La deuxième enquête de l’inspecteur Avraham Avraham (qui ne peut absolument pas se lire sans avoir lu la première) s’ouvre alors qu’il est encore tout à fait déstabilisé par la première et en toute logique il a tendance à surinterpréter la moindre chose. Il vient de passer l’été à Bruxelles, s’apprête à accueillir à son tour son amoureuse et dépanne le commissariat en procédant à l’interrogatoire d’un suspect arrêté sur les lieux d’une alerte à une valise piégée.
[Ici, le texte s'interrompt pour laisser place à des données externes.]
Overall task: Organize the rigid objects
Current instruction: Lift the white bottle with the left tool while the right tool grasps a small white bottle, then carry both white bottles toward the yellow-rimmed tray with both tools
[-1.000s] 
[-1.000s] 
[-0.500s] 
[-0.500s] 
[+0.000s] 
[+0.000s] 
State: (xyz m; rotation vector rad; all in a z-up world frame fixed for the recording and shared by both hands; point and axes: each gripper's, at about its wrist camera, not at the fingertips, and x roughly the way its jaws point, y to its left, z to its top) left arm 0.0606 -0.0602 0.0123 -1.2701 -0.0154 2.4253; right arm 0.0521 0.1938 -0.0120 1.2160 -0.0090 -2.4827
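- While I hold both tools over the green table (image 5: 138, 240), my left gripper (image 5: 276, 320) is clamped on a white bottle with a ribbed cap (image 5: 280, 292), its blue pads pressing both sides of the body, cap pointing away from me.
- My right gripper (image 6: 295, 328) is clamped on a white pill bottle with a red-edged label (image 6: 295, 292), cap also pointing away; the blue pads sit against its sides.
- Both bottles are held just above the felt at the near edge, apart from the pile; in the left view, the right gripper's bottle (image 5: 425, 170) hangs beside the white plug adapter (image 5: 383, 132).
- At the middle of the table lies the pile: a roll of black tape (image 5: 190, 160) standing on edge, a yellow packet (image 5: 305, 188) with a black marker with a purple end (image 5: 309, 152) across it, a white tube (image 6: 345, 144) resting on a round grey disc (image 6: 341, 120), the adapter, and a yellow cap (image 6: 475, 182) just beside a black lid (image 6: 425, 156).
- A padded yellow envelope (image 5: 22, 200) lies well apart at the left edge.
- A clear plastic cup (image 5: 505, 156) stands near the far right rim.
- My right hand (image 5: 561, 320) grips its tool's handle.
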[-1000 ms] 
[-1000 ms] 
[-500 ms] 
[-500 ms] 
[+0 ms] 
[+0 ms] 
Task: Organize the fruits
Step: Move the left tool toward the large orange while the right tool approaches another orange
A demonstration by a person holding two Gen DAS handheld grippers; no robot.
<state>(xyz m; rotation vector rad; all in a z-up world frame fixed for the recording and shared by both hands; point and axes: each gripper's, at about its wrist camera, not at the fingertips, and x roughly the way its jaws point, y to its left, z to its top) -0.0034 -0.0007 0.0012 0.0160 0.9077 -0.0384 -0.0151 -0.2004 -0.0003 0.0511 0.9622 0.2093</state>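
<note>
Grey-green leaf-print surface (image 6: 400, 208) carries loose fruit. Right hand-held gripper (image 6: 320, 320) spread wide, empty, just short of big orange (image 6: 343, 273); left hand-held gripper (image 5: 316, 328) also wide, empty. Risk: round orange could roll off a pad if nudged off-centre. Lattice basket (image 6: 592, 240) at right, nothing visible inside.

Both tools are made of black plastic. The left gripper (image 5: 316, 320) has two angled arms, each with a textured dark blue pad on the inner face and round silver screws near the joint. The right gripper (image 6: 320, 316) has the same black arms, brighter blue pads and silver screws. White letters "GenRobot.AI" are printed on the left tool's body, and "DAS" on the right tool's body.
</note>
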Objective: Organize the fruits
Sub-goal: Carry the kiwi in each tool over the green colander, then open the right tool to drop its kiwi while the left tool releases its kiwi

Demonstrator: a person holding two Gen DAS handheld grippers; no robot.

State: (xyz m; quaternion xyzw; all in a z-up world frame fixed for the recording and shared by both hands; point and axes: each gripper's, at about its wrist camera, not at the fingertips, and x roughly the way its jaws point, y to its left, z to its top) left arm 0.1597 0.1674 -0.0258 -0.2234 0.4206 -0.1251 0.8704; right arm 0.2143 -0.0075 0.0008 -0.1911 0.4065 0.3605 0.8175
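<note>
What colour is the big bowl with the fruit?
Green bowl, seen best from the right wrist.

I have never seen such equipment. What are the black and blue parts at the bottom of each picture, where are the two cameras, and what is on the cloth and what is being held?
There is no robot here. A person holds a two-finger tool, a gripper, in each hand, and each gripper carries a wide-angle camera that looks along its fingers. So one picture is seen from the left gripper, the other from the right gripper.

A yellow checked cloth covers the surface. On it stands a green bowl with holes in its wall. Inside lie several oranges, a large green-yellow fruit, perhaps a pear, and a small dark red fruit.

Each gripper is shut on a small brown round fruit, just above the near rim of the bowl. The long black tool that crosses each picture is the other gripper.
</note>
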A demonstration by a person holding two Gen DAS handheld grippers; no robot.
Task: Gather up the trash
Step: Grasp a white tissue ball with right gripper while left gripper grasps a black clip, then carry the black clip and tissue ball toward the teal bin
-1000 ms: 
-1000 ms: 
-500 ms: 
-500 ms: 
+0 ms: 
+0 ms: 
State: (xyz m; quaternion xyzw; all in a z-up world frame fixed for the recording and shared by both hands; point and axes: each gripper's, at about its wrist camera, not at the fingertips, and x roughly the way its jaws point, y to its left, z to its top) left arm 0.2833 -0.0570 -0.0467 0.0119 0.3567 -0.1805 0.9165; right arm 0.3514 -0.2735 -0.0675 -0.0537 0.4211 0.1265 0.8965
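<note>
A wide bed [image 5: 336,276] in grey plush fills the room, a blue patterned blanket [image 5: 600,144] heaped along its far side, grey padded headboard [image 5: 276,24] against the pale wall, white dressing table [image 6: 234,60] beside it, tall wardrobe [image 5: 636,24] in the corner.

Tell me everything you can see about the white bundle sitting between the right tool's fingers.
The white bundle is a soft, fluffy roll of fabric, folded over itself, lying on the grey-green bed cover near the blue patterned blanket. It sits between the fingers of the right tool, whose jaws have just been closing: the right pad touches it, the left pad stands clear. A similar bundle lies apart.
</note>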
C’était une fausse bombe mais en Israël on ne plaisante pas avec ce genre de choses, d’autant qu’elle a été déposée devant une crèche et peut tout à fait représenter un avertissement. De quoi, pour qui, tout est encore à préciser… On retrouve la tonalité très grise de l’univers de Dror Mishani et une construction identique, où l’on s’attache, en parallèle de l’enquêteur, à un protagoniste que l’on sait important dans l’histoire mais sans jamais tout à fait pouvoir exactement cerner en quoi (avec effet de surprise final), et tout du long on oscille entre empathie et envie de fuir tout ça.